Upon arrival, each task joins an appropriate queue based on a comparison between the execution time of the first output token and the demotion thresholds of the queues, rather than automatically entering the highest priority queue. By bypassing queues with higher priorities, downgrades are minimized. Preemptive scheduling, when combined with MLFQ, introduces additional memory overhead to maintain incomplete jobs in an interim state. LLMs employ a key-value cache for each Transformer layer to store intermediate states. As long as the batch size is not exceeded, the first-come, first-served (FCFS) cache handles the storage of intermediate states for scheduled jobs. However, MLFQ may initiate additional jobs that are relegated to queues with lower priorities, necessitating the maintenance of interim states by the cache. Considering the size of LLMs and the limited memory space available on GPUs, the cache may overflow. Instead of merely delaying the initiation of new jobs when the cache is full, which would result in head-of-line blocking, the researchers devised an innovative GPU memory management system.

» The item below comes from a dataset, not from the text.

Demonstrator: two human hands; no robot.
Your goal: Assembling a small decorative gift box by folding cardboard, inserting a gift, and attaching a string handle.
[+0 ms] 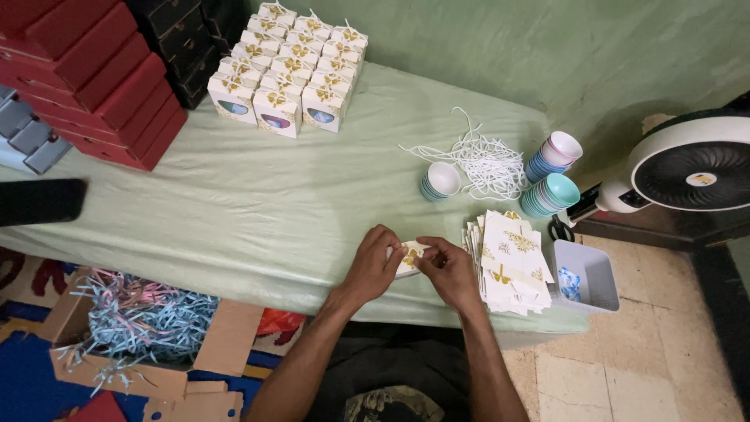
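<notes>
On green table edge, 2 hands, left (373,266) & right (449,270), pinch flat white-gold box blank (409,257), long axis running left-right.

Low table covered with a pale green cloth (258,211). On it: stacked red flat boxes (94,78) at the far left corner; a block of small white cardboard gift boxes with gold bows (289,70); a loose tangle of white cord (484,164); three stacks of small pastel plastic bowls (547,176); a fanned pile of flat white-and-gold box blanks (512,262) at the near right edge; a black flat object (39,201) at the left edge.
</notes>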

This system proactively uploads the state of processes in low-priority queues upon scheduling and offloads the state when the cache nears capacity. Employing pipelining and asynchronous memory operations further enhances efficiency within FastServe. Additionally, parallelization techniques like tensor and pipeline parallelism are employed to enable distributed inference serving across multiple GPUs, catering to models that surpass the capacity of a single GPU. To mitigate pipeline bubbles, the scheduler concurrently performs numerous batches of jobs. The distributed key-value cache is managed by a dedicated key-value cache manager, which also handles the distribution of memory swapping between GPU and host memory. The researchers implemented a FastServe system prototype based on NVIDIA FasterTransformer, yielding results that showcased notable improvements in both average and tail JCT, surpassing the cutting-edge solution Orca by up to 5.1 and 6.4, respectively.
Conclusion:
Peking University’s FastServe represents a significant advancement in the field of distributed inference serving systems for LLMs. Its ability to preempt tasks at the output token level and optimize memory management enables faster job completion and minimizes bottlenecks. With its superior performance and scalability, FastServe has the potential to reshape the market by providing more efficient and engaging interactive AI applications. Businesses can expect improved user experiences and accelerated advancements in various domains, further fueling the adoption of LLMs and similar AI technologies.